* Exercise directions: Every line in the data below that has the word "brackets" should be returned.

* Collected material:

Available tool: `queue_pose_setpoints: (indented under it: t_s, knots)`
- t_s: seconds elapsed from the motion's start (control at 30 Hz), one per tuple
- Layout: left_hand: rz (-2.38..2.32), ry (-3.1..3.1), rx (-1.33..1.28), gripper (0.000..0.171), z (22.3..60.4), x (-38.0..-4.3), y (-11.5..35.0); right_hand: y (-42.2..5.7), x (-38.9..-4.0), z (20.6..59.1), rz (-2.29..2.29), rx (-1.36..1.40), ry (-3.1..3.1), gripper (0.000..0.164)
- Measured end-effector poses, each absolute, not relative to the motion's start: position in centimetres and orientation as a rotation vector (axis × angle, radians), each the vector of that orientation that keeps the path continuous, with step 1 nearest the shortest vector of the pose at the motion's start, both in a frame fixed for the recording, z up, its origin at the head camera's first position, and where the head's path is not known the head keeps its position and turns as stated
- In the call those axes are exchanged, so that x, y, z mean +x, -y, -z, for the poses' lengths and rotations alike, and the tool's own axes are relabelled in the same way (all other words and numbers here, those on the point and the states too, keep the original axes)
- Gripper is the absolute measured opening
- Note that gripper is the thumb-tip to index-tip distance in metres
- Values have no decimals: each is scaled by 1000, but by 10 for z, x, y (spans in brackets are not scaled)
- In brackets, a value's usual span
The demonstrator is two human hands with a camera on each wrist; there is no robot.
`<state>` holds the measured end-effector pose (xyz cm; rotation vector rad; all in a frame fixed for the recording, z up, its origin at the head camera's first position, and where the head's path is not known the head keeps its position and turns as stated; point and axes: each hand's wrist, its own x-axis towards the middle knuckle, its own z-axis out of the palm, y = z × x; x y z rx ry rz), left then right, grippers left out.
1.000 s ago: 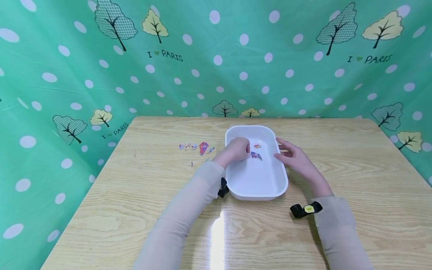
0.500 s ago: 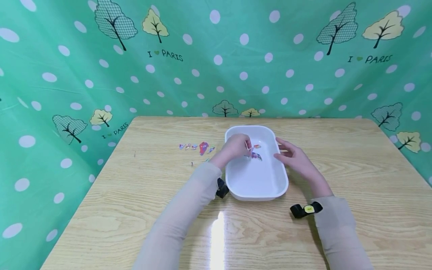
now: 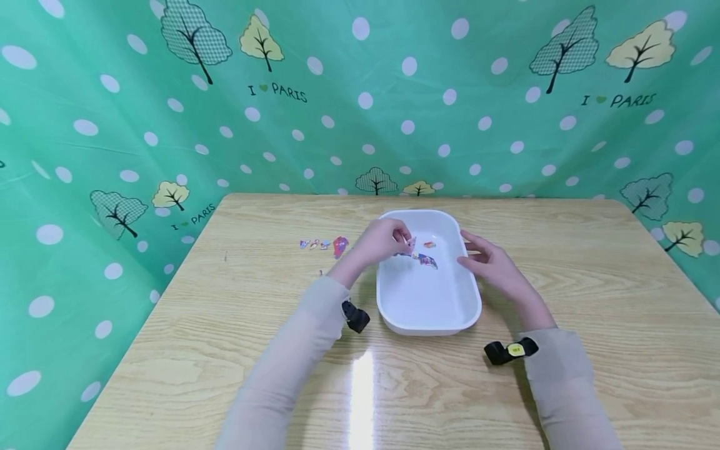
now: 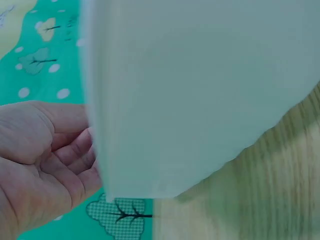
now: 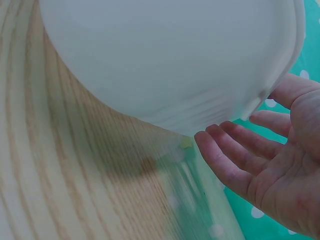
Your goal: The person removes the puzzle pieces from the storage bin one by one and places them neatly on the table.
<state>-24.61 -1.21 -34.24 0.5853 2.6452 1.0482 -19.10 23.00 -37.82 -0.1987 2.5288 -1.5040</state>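
My left hand [image 3: 384, 241] pinches a small pink flat piece [image 3: 412, 244], like a sticker cut-out, over the left part of a white plastic tub [image 3: 429, 312]. On the tub's floor lie a purple-blue patterned piece [image 3: 427, 260] and a small orange-red one [image 3: 430, 245]. In the left wrist view, the tub's wall hides the fingertips of that hand [image 4: 47, 160]. My right hand [image 3: 489, 262] holds the tub's right rim. In the right wrist view, its thumb goes behind the rim and its fingers [image 5: 235, 175] touch the outer wall [image 5: 165, 60].
Left of the tub, several small colourful cut-outs [image 3: 314, 244] lie in a row with a larger red-purple one [image 3: 340, 246]. A tiny piece [image 3: 321, 272] lies nearer. Behind the wooden table [image 3: 253, 312] hangs a green dotted curtain [image 3: 315, 37].
My left hand has risen from the tub's floor and drawn back to the left, with the pink piece now showing in its fingers. The right hand and tub have stayed in place.
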Motion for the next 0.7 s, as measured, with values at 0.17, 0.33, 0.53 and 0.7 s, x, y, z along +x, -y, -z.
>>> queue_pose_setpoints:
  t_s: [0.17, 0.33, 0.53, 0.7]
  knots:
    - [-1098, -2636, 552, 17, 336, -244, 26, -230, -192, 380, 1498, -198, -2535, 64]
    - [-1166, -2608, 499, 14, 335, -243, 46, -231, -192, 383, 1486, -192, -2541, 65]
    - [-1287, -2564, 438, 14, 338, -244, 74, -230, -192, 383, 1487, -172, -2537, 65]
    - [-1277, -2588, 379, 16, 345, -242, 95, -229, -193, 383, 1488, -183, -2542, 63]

* The answer:
- Values have no decimals: each is scaled by 1000, but by 10 for z, x, y (spans in brackets are not scaled)
- In brackets, a value's usual span

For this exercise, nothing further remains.